On 2013-11-27, at 6:53 AM, Peter Levart <[email protected]> wrote:
> Ah, I have misunderstood the back-porting issue. It was not about not having
> new class but about which existing class to use as a host that might not
> exist in older version of platform...
>
> Sorry for noise.
Noise is okay. This fix was a PITA, init order can hide surprises, and I don't
mind going over the details.
As to the activation of the code in question, practically never, except in
tests or when bozo-bytecode-generators (a remark I resemble) are making
mistakes.
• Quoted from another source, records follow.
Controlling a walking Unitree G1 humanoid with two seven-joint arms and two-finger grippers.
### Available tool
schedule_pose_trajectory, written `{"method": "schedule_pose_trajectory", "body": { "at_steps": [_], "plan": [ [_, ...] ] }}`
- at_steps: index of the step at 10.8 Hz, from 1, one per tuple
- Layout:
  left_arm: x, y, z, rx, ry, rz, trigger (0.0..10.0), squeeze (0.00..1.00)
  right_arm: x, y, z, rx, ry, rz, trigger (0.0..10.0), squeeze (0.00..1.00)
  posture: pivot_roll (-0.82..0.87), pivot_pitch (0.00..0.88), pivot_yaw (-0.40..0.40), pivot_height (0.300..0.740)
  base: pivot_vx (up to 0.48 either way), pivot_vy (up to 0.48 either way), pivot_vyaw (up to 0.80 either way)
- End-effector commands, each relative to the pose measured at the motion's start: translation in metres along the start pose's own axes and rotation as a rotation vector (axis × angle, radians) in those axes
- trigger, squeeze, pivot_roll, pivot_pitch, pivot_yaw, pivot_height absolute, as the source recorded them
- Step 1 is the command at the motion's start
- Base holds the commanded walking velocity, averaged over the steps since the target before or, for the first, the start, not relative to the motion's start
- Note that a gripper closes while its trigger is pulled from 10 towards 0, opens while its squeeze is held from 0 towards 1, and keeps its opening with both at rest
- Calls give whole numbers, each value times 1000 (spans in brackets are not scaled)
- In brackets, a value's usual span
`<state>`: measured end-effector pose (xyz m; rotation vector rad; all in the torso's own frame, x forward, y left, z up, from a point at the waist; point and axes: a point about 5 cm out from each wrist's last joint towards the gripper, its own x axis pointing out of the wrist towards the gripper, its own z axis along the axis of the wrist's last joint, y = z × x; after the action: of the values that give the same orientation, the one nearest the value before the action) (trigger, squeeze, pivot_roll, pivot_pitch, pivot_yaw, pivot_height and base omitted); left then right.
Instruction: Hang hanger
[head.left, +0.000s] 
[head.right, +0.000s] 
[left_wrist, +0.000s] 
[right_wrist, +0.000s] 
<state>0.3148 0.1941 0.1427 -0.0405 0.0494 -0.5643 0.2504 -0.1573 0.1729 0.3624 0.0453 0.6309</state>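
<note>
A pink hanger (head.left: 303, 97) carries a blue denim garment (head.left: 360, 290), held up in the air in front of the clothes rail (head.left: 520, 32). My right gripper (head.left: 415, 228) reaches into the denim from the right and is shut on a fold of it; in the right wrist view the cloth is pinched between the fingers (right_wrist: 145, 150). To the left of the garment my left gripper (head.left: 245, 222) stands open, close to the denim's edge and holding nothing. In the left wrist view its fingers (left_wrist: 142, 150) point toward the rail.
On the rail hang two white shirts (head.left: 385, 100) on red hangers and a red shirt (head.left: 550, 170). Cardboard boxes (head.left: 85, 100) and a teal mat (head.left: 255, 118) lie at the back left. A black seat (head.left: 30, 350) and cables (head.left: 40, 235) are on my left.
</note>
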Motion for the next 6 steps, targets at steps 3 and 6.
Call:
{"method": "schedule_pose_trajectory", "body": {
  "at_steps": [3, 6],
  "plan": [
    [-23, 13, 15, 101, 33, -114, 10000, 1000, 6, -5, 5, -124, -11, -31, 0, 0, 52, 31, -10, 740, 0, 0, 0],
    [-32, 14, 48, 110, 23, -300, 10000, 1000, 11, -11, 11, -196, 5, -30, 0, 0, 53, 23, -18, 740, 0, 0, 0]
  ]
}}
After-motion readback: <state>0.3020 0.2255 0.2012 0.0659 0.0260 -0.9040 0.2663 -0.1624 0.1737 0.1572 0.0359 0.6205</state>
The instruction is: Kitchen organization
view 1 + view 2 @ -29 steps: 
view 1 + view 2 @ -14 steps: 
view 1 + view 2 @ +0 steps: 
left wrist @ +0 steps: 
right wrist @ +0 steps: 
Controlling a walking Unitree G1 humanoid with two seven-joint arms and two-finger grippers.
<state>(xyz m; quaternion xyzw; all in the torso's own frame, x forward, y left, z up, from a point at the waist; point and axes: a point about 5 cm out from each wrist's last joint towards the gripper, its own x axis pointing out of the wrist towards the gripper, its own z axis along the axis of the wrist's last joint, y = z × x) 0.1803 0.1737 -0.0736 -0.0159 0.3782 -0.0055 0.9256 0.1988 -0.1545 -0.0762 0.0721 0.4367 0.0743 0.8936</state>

The "initialize" of the throwIAE method is deferred until loading of
a class that performs an illegal-access-override of an interface method --
e.g., interface I { int m(); } class C implements I { private int m(); } so
even that requires an inconsistent set of classes, which is
unlikely in any normal initialization.
Longer-term/hoped-for plan is to create a custom throwIAE method each time this
happens so that an informative error message can be included -- "C.m()
overrides I.m() but is private" (or protected, or package-inaccessible) -- but
that is tricky because we don't have a good place to put the method; by the
time we learn this about class C, we have rewritten its constant pool and it is
difficult to add more, and the constant pool cache is
fragile-yet-critical-to-interpreter-performance. So for now, I did this.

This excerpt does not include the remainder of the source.